Dropout eating up lot of memory


(Abhishek Singh) #1

Seems like I am getting some extra memory overheads with dropout. Here is a toy code to illustrate the problem.

import torch.nn as nn
import torch.nn.functional as F
import torch
import gc

from py3nvml.py3nvml import *
nvmlInit()
handle = nvmlDeviceGetHandleByIndex(0)
def print_free_memory(point):
  info = nvmlDeviceGetMemoryInfo(handle)
  print("Used memory: {:10.4f}GB at point {}".format(info.used/(1024**3), point))

class Test(nn.Module):
    def __init__(self):
        super(Test, self).__init__()
        pass
    def forward(self, x):
        print_free_memory("before dropout")
        output = F.dropout(x, training=True)
        print(output.shape)
        print_free_memory("after dropout")
        return output

model = Test().cuda()

def run():
  device = torch.device('cuda')
  for i in range(1,2):
    x = torch.rand(30, 175, 4096).to(device)
    out = model(x)

run()

For this run, output is:

Used memory:     0.7822GB at point before dropout
torch.Size([30, 175, 4096])
Used memory:     1.2705GB at point after dropout

AFAIK x will occupy (30*175*4096*32) / (8*1024*1024) = 82MB of memory and there is a x.clone() in dropout so in total it should occupy 82*2=164MB. But as we can see the difference here is roughly 490MB. Although the difference is not very high here, in my case where I stack multiple layers with each of them having dropout enabled, makes the model go out of memory.

UPDATE:
If I use inplace=True then there is a slight reduction of used memory after dropout (from 1.2705GB to 1.1885GB) which is exactly equal to the memory occupied by output variable.


Scope and memory consumption of tensors created using self.new_* API
(Nicolò Savioli) #2

I think you storage in global memory within training=True, try without this flag and let see.


(Abhishek Singh) #3

If I do training=False then dropout doesn’t work. This line returns back the original tensor if flag is not enabled.


(Nicolò Savioli) #4

Hey, sorry because you use the in-function version, try that:

import torch.nn as nn
drop = nn.Dropout2d()

then, you use drop as a function like: drop(…)
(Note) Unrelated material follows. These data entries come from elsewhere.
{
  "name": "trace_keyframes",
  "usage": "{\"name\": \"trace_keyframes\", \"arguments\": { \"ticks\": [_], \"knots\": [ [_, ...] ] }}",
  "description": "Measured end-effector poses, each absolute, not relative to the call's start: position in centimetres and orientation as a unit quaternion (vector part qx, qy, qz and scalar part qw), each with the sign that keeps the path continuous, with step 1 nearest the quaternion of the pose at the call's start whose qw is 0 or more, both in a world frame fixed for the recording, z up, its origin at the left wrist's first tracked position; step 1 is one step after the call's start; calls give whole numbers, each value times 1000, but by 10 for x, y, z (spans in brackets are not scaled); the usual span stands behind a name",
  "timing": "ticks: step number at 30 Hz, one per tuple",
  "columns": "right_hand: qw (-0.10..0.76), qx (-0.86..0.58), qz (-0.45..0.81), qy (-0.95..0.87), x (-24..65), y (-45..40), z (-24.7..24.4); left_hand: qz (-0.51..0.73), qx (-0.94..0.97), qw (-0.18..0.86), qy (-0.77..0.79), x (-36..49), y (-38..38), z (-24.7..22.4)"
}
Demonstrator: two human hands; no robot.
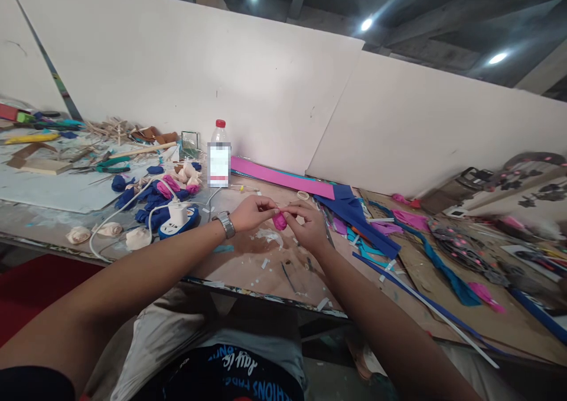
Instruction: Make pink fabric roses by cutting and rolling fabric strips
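Observation:
A small crumpled pink paper piece (280,221) hangs between both hands above the worktable. My left hand (257,212), with a metal watch (225,224) at the wrist, pinches its top from the left. From the right, my right hand (305,221) pinches the same piece, the fingertips of the two hands nearly touching. Blue, pink and cream crumpled paper pieces (155,199) lie to the left around a blue and white power socket (178,221) with a white plug and cable.
A red-capped bottle (220,153) stands behind the hands. Pink paper strips (283,178) and blue paper (354,212) lie behind and to the right. Green-handled pliers (113,165) and sticks are at the left. White boards (266,82) rise behind the table (248,271).

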State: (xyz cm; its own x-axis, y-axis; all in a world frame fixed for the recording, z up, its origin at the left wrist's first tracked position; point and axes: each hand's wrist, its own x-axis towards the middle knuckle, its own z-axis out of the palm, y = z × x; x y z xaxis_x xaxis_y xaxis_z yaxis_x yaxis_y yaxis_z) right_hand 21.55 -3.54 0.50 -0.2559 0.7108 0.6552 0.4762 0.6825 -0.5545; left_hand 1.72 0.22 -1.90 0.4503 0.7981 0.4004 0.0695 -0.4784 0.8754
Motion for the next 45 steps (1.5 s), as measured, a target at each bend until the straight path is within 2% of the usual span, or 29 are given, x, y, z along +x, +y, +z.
{"name": "trace_keyframes", "arguments": {
  "ticks": [6,13,17,31,39,45],
  "knots": [
    [476,-400,148,-769,216,-34,3,438,736,425,291,17,4,-21],
    [487,-407,319,-704,217,-30,-2,439,723,447,290,17,-1,-13],
    [479,-391,376,-691,216,-27,-5,432,724,445,303,15,-3,-9],
    [469,-420,295,-719,221,-16,-21,418,730,453,295,17,2,-19],
    [485,-410,313,-706,220,-17,-19,404,754,412,313,19,0,-21],
    [473,-394,338,-712,221,-17,-19,422,730,444,304,19,2,-20]
  ]
}}
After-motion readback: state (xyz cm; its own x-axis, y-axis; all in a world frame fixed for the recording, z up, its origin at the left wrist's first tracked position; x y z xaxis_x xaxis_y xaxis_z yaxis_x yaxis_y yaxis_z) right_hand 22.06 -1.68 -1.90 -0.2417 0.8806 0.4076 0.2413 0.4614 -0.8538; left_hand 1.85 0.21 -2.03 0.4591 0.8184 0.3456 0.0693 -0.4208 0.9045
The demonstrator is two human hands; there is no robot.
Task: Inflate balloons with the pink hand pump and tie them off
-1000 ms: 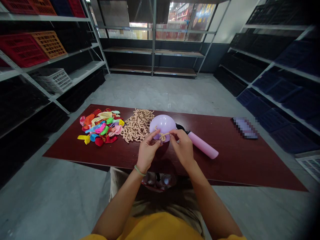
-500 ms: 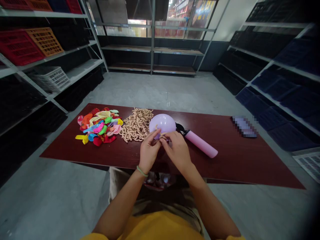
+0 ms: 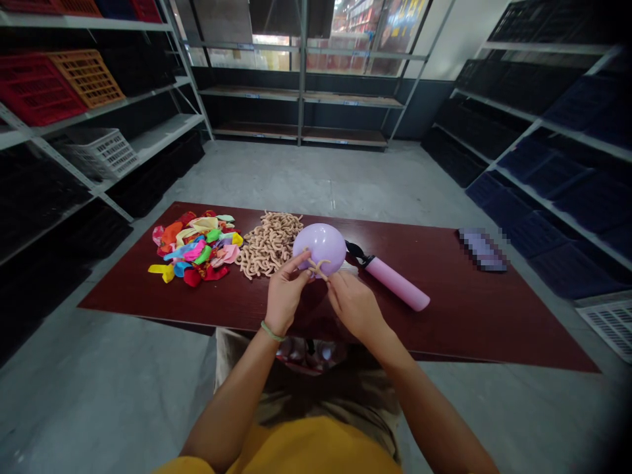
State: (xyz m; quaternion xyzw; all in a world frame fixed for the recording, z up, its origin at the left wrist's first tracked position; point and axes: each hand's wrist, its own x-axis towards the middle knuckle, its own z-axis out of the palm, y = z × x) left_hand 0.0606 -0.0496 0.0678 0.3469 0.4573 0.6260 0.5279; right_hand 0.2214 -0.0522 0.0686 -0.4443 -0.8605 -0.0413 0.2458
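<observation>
An inflated purple balloon (image 3: 320,245) is over the middle of the dark red table (image 3: 439,316). At its near side a short beige tie (image 3: 320,266) crosses around the neck, its ends sticking out. My left hand (image 3: 286,289) pinches the tie on the left, fingertips against the balloon. On the right, my right hand (image 3: 356,303) has thumb and fingers closed on the tie's other part. Beige ties (image 3: 269,247) lie piled left of the balloon, and flat balloons (image 3: 197,247) of many colours lie farther left. A pink pump (image 3: 399,283) with a black end rests to the right.
A blurred-out flat object (image 3: 482,249) lies near the table's right end. Shelves with red, orange and white crates (image 3: 106,153) stand left, dark crates (image 3: 567,178) right. Another metal shelf (image 3: 350,100) stands across the floor.
My hands have moved a little apart, and the tie shows more clearly between them. The balloon has shifted very slightly.
</observation>
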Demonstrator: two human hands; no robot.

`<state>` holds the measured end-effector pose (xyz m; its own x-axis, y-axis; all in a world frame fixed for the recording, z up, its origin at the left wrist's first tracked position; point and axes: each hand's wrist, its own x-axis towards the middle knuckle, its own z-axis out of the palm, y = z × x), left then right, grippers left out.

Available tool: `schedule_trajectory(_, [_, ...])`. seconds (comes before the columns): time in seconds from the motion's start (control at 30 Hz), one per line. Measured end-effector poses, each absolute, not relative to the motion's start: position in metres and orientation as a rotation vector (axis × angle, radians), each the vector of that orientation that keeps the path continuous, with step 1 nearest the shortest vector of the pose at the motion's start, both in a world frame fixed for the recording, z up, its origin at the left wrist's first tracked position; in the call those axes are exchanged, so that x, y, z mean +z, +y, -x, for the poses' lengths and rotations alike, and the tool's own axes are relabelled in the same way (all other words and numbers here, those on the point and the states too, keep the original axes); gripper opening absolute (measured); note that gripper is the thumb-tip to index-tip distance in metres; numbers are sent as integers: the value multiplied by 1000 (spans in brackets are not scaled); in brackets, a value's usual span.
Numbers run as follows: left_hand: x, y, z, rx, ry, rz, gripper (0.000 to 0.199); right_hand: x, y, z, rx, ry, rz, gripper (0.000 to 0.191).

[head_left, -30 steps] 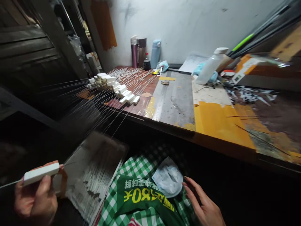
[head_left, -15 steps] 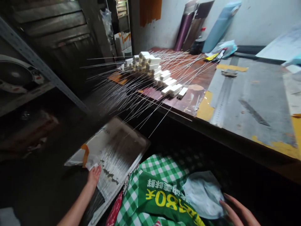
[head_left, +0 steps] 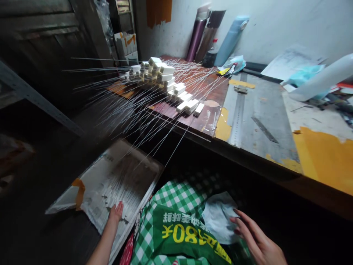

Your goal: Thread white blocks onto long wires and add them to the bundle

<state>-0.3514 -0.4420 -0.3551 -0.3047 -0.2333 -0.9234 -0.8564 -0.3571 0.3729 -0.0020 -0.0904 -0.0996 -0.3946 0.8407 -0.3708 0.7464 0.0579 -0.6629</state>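
Observation:
Down at the lower left, my left hand (head_left: 117, 211) lies with its fingers stretched out over thin, pale wires (head_left: 125, 189) on a shallow tray (head_left: 154, 165). It appears to hold nothing; whether it presses on the wires is hard to tell. My right hand (head_left: 257, 237) is at the lower right, fingers apart. Its fingertips reach the edge of a pale blue cloth-like piece (head_left: 219, 217), and I cannot tell whether they touch it. That piece lies on a green-and-white checked apron (head_left: 176, 200) over my lap.
White blocks (head_left: 165, 77) are stacked on the table (head_left: 212, 106), with long thin wires sticking out past its edge above the tray. A steel ruler (head_left: 264, 129) lies on a grey board (head_left: 253, 110). Bottles, including a blue flask (head_left: 231, 40), stand by the wall.
The view has swung right, bringing more of the table's right side in. My left hand has moved further over the wires. My right hand has come further into view beside the cloth-like piece.

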Motion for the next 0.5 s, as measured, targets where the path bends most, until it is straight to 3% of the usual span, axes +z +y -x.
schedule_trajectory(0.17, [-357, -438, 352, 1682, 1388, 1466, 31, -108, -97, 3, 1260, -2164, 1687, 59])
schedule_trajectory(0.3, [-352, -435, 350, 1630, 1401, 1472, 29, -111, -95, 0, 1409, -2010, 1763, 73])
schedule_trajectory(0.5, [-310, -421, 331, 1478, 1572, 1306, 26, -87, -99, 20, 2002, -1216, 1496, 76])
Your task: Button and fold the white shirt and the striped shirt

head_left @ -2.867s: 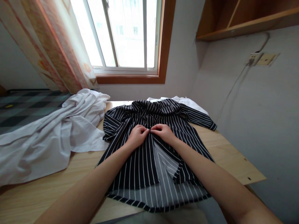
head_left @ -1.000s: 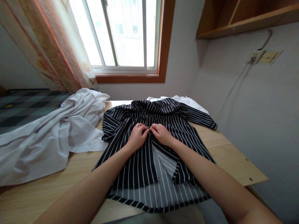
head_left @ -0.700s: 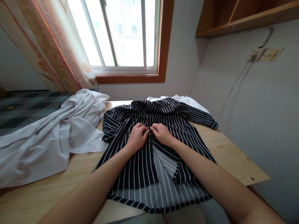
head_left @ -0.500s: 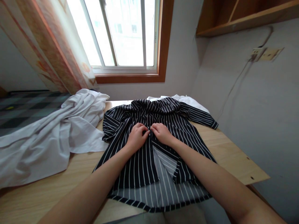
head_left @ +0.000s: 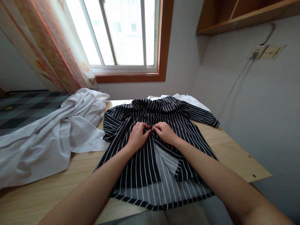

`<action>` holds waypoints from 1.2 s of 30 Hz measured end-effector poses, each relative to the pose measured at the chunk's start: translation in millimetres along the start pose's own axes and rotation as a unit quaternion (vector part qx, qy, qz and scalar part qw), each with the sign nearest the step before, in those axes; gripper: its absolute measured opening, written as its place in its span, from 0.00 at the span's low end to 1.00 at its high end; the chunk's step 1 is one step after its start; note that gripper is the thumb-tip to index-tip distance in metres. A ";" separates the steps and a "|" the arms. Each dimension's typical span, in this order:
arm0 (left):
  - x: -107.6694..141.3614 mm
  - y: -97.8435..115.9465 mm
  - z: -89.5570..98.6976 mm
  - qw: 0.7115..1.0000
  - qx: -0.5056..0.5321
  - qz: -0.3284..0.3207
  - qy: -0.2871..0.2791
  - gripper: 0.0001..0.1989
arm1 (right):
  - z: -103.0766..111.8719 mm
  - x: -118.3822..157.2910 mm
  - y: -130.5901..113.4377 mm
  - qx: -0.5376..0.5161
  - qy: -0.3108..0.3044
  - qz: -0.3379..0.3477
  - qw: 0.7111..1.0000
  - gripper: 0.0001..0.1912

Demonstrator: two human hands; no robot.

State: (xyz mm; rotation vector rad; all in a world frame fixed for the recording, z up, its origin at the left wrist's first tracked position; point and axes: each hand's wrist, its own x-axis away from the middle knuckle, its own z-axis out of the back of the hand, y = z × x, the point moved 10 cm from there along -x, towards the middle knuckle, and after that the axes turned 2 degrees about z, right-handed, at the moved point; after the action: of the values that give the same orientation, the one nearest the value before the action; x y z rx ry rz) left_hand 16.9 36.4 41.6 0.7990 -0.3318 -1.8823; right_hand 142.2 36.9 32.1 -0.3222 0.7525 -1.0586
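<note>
A black shirt with white stripes [head_left: 142, 165] lies front up on the wooden table, its collar end away from me and its hem at the near edge. Below my hands the front panels spread apart, showing the paler inner side of the back. My left hand [head_left: 138, 135] pinches the front edge of the shirt at mid-length. Close beside it, my right hand [head_left: 165, 132] pinches the same front opening, fingertips almost touching the left ones. Any button between the fingertips is too small and covered to make out.
A white garment [head_left: 53, 137] is heaped on the left, across the table [head_left: 229, 150] and a checked bed [head_left: 30, 106]. More white cloth [head_left: 194, 101] lies behind the shirt. A window [head_left: 124, 37], curtain [head_left: 51, 40], shelf [head_left: 248, 15] and wall socket [head_left: 259, 51] surround the table.
Both hands stay at the shirt's front opening, with fingers shifted slightly and the cloth between them lifted a little. The shirt otherwise lies the same.
</note>
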 end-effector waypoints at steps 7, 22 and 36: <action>0.1 16.8 11.6 0.999 -0.015 -0.022 -0.023 0.05 | 31.3 14.0 -7.8 -0.049 0.001 -0.031 0.998 0.08; 41.2 35.8 -16.8 0.948 0.029 -0.054 -0.311 0.09 | 1.7 47.1 -23.7 -0.060 -0.313 -0.050 0.947 0.12; 42.8 43.3 -19.9 0.953 -0.020 -0.074 -0.294 0.03 | 0.3 44.3 -16.4 -0.143 -0.245 -0.114 0.952 0.04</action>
State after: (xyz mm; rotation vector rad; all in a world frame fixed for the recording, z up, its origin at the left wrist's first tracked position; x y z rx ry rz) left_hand 49.5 -18.4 34.7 0.2191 -0.6120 -2.2397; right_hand 143.7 -9.7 24.1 -0.9049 0.4215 -1.0260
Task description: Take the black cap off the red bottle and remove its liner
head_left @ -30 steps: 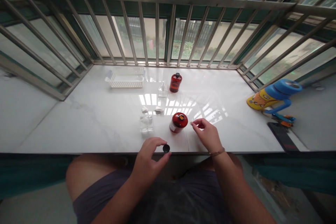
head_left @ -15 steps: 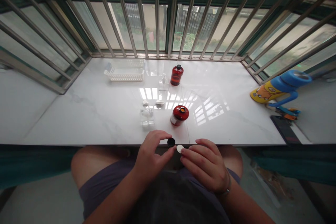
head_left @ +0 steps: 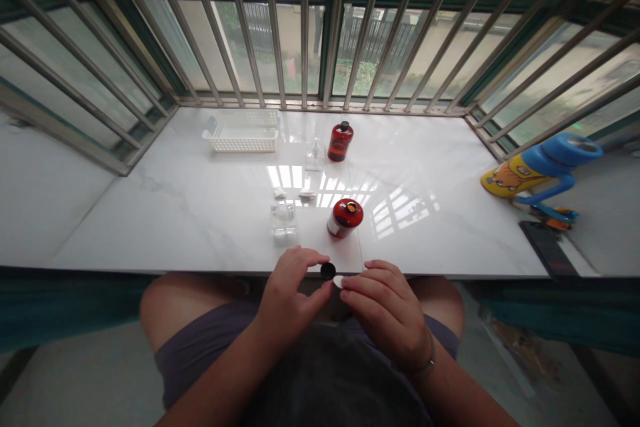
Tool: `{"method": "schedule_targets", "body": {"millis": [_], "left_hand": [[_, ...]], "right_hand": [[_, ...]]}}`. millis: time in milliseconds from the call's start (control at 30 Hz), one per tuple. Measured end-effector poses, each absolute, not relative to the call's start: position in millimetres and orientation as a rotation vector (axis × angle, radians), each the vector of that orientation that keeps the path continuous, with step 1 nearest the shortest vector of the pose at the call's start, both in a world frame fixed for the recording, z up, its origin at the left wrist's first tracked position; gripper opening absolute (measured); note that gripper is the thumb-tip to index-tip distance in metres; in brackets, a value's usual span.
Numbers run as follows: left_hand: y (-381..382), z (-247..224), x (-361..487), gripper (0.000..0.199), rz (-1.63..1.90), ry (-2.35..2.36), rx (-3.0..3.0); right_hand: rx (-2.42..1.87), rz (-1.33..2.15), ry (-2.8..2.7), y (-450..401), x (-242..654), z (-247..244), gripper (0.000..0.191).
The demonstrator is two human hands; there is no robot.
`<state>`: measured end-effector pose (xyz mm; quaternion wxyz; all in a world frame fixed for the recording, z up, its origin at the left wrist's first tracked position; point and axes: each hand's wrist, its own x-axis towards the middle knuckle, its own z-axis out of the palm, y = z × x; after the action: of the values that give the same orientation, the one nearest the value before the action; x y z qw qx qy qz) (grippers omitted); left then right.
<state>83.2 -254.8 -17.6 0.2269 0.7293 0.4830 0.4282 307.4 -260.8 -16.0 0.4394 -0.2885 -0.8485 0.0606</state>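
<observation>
- Right now, the black cap [head_left: 327, 271] is up at the table's near edge, its round face toward the camera, clamped between thumb and forefinger of the left hand [head_left: 293, 283].
- Just beside it, the white disc [head_left: 339, 281] is pinched in the fingertips of the right hand [head_left: 387, 310]; whether disc and cap touch, you cannot tell.
- Straight ahead, the front red bottle [head_left: 345, 219] stands upright, mouth uncovered, wearing a pale label [head_left: 334, 225] on its left side, the print too small to read!
- That bottle stands between the hands and the rear red bottle [head_left: 341, 141], which is upright, dark-capped and part-filled.
- Over to the left, a clear container [head_left: 284, 223] sits near the front bottle, with two small whitish pieces [head_left: 307, 194] just beyond.
- Farther back, a clear object [head_left: 315, 155] sits just beside the rear bottle, and a white perforated basket [head_left: 243, 145] lies near the window bars [head_left: 305, 47].
- Way out right, a blue-and-yellow flask [head_left: 540, 163] shows a cartoon figure; its small markings are unreadable.
- Below its handle lies a blue-and-orange item [head_left: 555, 215], partly hidden, near a dark phone [head_left: 545, 247] on the white table [head_left: 175, 213].
</observation>
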Motion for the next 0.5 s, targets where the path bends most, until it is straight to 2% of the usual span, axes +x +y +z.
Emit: {"method": "schedule_targets", "body": {"millis": [167, 500], "left_hand": [[-255.9, -21.1, 81.9, 0.033, 1.142, 1.315, 2.061], [-259.1, -24.2, 77.9, 0.030, 1.110, 1.302, 2.098]], "right_hand": [[-0.771, 0.268, -2.015, -261.8, 299.3, -20.9, 0.030], [-0.836, 0.262, -1.970, -263.2, 292.8, -18.5, 0.029]]}}
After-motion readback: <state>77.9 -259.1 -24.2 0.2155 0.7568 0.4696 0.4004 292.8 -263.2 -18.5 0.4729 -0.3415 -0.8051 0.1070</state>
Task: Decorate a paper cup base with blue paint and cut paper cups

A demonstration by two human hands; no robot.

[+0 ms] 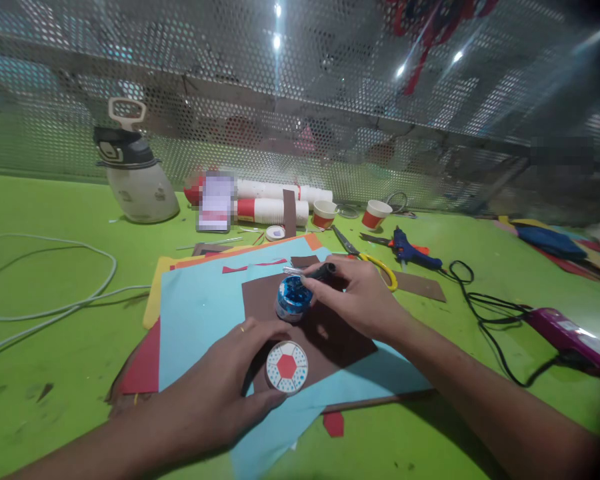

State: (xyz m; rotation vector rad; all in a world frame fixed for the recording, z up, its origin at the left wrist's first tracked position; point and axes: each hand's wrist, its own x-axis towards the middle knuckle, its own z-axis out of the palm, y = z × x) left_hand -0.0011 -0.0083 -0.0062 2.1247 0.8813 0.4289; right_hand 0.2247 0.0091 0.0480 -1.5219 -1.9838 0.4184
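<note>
My left hand (247,373) curls around a round white piece (293,385) from the left, thumb below and fingers above. A red hexagon sits in the middle of its face, ringed by panels with blue dots and dark dividing lines. Just above it, an open jar of blue paint (291,308) stands upright on a brown sheet (347,353). Between the thumb and fingers of my right hand (353,293) is a black pen-like tool (324,272), held over the jar's right rim. A clear, narrow piece shows beside the fingertips; its kind is unclear.
Light-blue paper (195,320) lies under the brown sheet. Behind are yellow-handled scissors (387,270), a blue glue gun (413,252), paper cups (324,215), a phone (215,202) and a large bottle (143,190). A cable (105,293) loops at left; a purple power strip (575,337) lies right.
</note>
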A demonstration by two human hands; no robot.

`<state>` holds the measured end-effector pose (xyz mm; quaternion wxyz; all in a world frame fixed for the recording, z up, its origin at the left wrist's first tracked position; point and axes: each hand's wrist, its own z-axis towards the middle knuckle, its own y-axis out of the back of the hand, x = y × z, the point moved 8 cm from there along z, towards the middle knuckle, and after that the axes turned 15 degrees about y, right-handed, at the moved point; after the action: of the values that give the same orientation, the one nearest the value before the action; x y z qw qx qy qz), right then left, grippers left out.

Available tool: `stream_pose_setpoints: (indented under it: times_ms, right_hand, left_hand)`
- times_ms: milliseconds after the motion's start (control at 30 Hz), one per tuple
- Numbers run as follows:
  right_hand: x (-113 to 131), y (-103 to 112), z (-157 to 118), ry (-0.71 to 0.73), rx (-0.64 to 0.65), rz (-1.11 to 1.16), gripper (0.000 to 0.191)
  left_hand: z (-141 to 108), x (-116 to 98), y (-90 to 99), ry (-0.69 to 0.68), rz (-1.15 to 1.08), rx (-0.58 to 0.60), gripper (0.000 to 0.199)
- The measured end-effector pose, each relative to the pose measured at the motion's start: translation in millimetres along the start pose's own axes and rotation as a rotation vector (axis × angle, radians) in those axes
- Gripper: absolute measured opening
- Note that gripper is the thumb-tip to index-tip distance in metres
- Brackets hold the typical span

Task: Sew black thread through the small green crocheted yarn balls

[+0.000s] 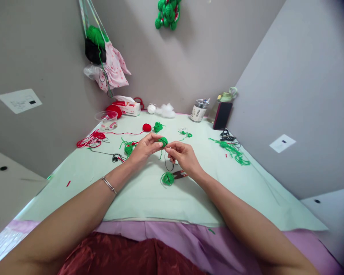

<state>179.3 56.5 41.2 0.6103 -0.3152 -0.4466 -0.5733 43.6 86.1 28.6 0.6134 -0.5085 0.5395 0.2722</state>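
Note:
My left hand (145, 149) holds a small green crocheted piece (163, 141) between thumb and fingers, above the middle of the table. My right hand (182, 153) is pinched at the piece's lower right side, by a dark thread (166, 163) that hangs down in a loop. Whether a needle is between the right fingertips is too small to tell. Below the hands lies a green yarn ball with a dark line (167, 178), next to a dark brown flat tool (180, 174). Another green piece with red parts (129, 149) lies left of my left hand.
Red yarn (93, 139) lies on the left of the pale green tablecloth (149, 202), green strands (235, 152) and black scissors (226, 134) on the right. At the back stand a tissue box (131, 108), a pen jar (198, 111) and a phone (223, 115).

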Motion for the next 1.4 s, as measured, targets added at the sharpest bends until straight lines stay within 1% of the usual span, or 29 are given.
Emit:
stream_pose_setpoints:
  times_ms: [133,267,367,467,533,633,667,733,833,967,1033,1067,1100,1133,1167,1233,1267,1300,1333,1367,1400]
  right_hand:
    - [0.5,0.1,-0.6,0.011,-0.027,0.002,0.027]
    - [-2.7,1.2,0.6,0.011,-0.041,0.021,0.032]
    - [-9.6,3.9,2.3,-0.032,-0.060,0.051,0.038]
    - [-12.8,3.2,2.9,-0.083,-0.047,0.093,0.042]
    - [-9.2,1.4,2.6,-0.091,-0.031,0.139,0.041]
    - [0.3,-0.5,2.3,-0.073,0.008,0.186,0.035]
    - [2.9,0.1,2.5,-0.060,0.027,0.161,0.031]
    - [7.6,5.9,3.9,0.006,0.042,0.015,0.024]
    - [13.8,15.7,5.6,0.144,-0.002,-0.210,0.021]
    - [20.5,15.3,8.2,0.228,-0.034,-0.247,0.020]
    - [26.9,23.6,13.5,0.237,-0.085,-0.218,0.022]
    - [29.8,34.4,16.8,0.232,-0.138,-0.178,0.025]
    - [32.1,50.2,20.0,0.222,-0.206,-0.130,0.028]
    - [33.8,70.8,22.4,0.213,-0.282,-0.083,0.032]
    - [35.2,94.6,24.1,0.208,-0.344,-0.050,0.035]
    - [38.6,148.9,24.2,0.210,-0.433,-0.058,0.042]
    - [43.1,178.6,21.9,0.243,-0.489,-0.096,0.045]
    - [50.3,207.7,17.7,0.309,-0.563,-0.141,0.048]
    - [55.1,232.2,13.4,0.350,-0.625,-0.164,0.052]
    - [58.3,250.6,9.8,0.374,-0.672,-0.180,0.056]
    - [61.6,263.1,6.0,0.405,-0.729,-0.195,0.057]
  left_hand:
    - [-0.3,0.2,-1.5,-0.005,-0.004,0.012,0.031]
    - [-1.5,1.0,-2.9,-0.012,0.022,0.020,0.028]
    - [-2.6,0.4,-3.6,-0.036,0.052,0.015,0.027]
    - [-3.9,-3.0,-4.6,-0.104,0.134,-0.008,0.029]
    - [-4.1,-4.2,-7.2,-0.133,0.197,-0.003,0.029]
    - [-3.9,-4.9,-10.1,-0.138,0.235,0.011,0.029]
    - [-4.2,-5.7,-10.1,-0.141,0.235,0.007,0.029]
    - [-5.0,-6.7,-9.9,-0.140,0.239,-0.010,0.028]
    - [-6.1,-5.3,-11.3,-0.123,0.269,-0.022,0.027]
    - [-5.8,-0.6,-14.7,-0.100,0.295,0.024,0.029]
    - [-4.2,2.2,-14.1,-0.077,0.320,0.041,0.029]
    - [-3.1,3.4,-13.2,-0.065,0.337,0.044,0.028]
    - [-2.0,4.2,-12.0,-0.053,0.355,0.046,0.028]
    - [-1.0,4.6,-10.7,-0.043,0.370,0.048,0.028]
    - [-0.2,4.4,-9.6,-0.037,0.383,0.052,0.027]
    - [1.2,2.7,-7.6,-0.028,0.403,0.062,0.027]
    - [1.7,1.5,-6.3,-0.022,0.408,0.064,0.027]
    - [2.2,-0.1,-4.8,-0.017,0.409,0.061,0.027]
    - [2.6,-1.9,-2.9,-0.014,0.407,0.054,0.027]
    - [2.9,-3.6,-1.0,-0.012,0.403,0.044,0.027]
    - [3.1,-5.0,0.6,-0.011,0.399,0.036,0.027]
By the way which CuDNN version did you use?


#5

I’ve tried your code with print(torch.cuda.memory_allocated()) instead of your nvml functions, since I’m not familiar with them.
It seems the code uses approx. 82MB:

class Test(nn.Module):
    def __init__(self):
        super(Test, self).__init__()

    def forward(self, x):
        print(torch.cuda.memory_allocated() / 1024**2)
        output = F.dropout(x, training=True)
        print(torch.cuda.memory_allocated() / 1024**2)
        return output


def run():
  for i in range(1,2):
    x = torch.rand(30, 175, 4096).to(device)
    out = model(x)


device = torch.device('cuda')
model = Test().to(device)

run()
> 165
> 247